→ WORK INSTRUCTION: Copy out each line in the listing below where the word "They" appears.

→ STUDY MATERIAL:

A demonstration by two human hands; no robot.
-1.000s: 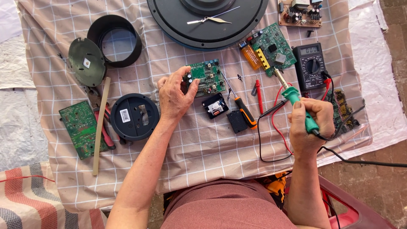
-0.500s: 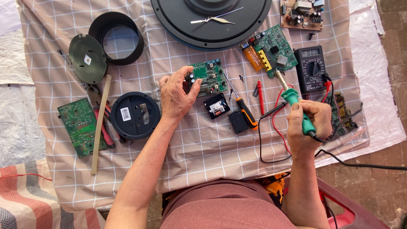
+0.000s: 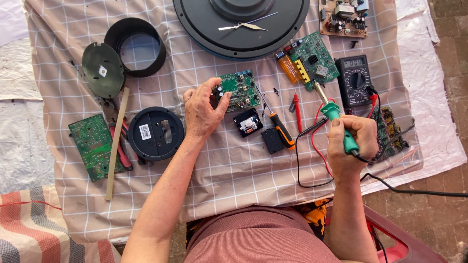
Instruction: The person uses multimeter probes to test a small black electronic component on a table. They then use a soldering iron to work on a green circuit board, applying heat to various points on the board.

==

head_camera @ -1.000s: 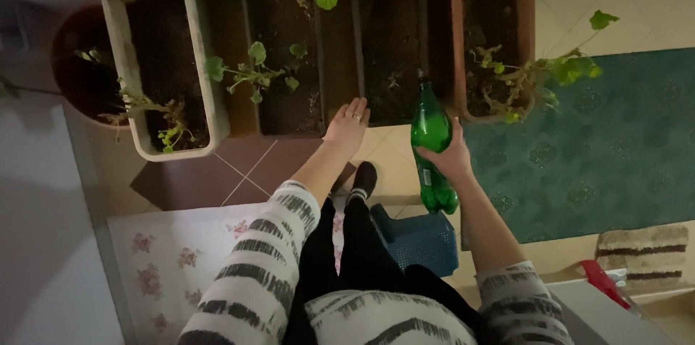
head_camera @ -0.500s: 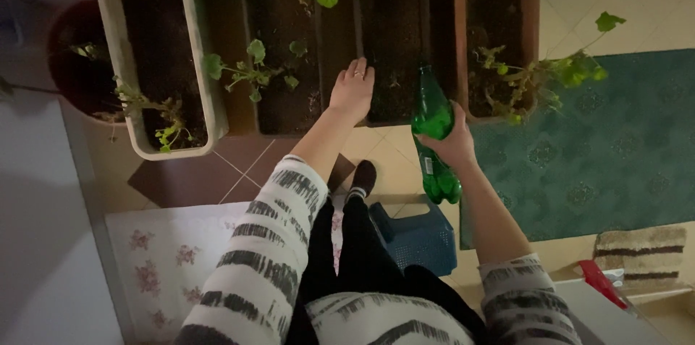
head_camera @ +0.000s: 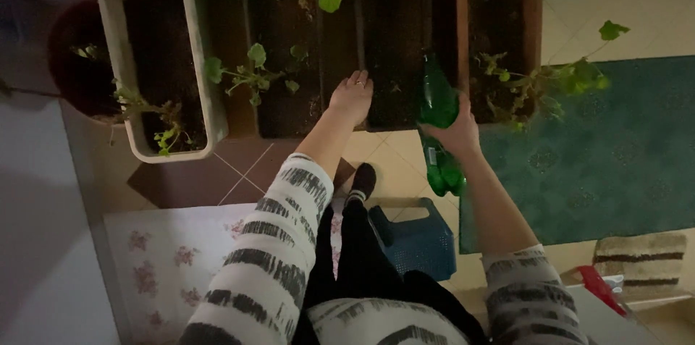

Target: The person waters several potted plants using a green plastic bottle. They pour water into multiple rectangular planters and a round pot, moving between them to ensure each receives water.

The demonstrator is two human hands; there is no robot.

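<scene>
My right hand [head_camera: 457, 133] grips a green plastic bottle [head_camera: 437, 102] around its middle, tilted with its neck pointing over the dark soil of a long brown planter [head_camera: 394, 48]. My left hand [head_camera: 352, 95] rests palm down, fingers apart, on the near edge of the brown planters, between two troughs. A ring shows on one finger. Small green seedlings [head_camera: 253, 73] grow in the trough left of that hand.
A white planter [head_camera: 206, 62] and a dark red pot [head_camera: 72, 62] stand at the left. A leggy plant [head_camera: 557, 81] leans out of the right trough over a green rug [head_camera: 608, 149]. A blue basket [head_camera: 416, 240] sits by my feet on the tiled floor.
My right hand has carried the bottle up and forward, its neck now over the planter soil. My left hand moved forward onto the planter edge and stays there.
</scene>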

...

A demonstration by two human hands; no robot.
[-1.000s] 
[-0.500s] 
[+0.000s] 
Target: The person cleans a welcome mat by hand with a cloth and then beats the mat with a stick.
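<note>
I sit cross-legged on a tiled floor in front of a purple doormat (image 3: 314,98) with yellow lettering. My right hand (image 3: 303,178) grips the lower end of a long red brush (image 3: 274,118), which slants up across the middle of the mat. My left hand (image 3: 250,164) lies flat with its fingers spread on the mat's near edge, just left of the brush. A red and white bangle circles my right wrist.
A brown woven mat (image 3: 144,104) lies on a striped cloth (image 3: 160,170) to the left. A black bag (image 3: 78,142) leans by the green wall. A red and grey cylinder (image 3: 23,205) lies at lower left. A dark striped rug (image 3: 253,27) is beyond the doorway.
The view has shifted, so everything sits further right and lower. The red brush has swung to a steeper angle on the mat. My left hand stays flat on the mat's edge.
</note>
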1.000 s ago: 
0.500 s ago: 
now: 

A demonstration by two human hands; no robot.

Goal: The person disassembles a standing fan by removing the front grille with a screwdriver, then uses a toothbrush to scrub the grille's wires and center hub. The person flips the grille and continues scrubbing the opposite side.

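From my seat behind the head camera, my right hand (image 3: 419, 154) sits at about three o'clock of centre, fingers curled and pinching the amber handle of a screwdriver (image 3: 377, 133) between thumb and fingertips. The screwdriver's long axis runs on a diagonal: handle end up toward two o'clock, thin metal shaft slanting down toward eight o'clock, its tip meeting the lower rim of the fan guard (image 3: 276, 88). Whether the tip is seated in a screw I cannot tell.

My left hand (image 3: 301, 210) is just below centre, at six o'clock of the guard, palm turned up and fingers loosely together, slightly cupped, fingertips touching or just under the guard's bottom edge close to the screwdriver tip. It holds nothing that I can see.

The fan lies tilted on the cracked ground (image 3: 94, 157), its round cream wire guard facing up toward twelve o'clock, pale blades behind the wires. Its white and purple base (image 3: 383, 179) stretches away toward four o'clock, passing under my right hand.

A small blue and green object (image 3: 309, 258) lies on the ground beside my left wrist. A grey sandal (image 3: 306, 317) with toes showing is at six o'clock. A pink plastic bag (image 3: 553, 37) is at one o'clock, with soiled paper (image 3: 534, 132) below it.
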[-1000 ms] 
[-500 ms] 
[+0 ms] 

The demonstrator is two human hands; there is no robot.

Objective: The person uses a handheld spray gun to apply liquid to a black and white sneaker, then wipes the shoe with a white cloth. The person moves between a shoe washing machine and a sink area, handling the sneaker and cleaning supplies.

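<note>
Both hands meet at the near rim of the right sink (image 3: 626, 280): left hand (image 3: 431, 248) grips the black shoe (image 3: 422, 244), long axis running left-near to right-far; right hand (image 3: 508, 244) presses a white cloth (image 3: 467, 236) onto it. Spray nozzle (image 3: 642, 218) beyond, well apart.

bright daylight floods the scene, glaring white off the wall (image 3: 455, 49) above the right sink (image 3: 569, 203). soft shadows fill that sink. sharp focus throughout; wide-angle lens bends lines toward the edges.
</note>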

→ EXERCISE OUTPUT:
Instruction: The person uses multimeter probes to test a small black electronic component on a table. They then use a soldering iron to work on a green circuit board, applying heat to various points on the board.
Target: The person waters several potted plants using a green plastic bottle. They pour water into multiple rectangular planters and a round pot, moving between them to ensure each receives water.

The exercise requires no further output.